[[ Source material open ]]

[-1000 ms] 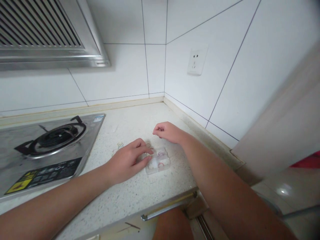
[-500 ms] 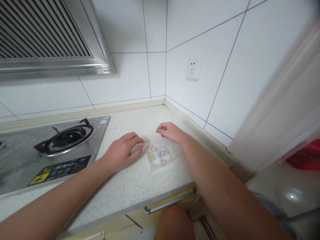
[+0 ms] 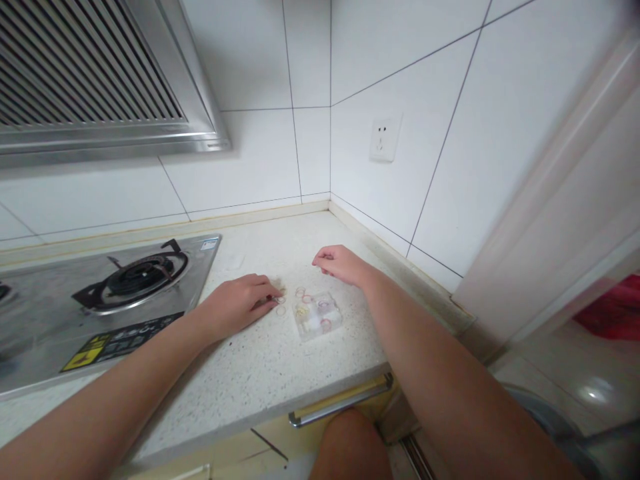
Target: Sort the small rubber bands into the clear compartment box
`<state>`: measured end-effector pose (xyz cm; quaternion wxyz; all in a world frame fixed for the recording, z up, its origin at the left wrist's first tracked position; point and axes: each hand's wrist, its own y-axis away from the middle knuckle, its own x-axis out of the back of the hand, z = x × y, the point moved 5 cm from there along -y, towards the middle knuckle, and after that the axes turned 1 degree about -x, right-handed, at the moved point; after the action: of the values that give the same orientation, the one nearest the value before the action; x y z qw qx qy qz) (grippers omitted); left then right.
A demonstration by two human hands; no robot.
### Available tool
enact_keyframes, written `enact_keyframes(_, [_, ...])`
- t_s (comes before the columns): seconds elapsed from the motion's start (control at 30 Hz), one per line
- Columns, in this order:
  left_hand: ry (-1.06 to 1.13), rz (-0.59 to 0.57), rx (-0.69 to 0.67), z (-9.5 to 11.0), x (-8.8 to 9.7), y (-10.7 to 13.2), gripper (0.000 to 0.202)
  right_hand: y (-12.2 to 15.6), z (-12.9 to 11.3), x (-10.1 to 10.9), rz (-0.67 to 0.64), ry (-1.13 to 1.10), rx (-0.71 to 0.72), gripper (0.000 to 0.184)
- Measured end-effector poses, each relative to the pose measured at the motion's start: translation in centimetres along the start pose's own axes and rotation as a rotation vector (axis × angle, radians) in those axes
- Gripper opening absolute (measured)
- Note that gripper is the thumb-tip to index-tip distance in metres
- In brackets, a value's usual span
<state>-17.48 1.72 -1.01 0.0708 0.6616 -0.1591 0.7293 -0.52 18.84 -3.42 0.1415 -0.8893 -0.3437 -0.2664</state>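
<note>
A clear plastic box [image 3: 316,327] with square compartments lies on the speckled white counter [image 3: 240,380], with small yellow, red and purple loops in it. Left of the box, my left hand [image 3: 243,303] rests low, its thumb and fingertips pinched at a thin pale loop, like a small rubber band. Another pale loop [image 3: 281,311] lies by the thumb, and a few reddish loops [image 3: 300,292] are at the box's back left corner. My right hand [image 3: 340,262] is beyond the box, fingers curled together; whatever they may hold is too small to make out.
A gas stove [image 3: 200,267] with a black burner [image 3: 140,275] is at the left, under a metal range hood [image 3: 200,127]. Tiled walls meet at the back corner, with a socket [image 3: 385,139] on the right one. A drawer handle [image 3: 343,402] juts below the counter's front edge.
My left hand has moved slightly left and down, away from the box, and its thumb and fingers have closed together. Loops it covered now show. My right hand stays in place.
</note>
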Motion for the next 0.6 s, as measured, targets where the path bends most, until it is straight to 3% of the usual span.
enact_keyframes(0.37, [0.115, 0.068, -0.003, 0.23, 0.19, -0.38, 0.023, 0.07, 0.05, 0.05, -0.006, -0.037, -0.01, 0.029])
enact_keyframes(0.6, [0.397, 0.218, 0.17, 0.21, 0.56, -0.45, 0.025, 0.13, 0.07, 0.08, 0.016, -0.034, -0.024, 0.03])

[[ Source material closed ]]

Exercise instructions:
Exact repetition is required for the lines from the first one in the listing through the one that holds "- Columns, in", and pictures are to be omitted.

Response to the exercise:
[-1000 ms] 
[-500 ms] 
[+0 ms] 
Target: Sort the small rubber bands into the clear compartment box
`<state>`: measured end-effector pose (xyz cm; quaternion wxyz; all in a world frame fixed for the recording, z up, its origin at the left wrist's first tracked position; point and axes: each hand's wrist, its own y-axis away from the middle knuckle, its own x-axis out of the back of the hand, z = x × y, the point moved 5 cm from there along -y, towards the middle knuckle, and after that the axes turned 1 degree about -x, right-handed, at the moved point; after the action: of the values that give the same orientation, the one nearest the value before the action; x y z qw qx qy qz) (grippers omitted); left then right.
A demonstration by two human hands; no robot.
### Available tool
enact_keyframes, written `enact_keyframes(_, [_, ...])`
- t_s (comes before the columns): seconds elapsed from the motion's start (control at 30 Hz), one per line
- Columns, in this order:

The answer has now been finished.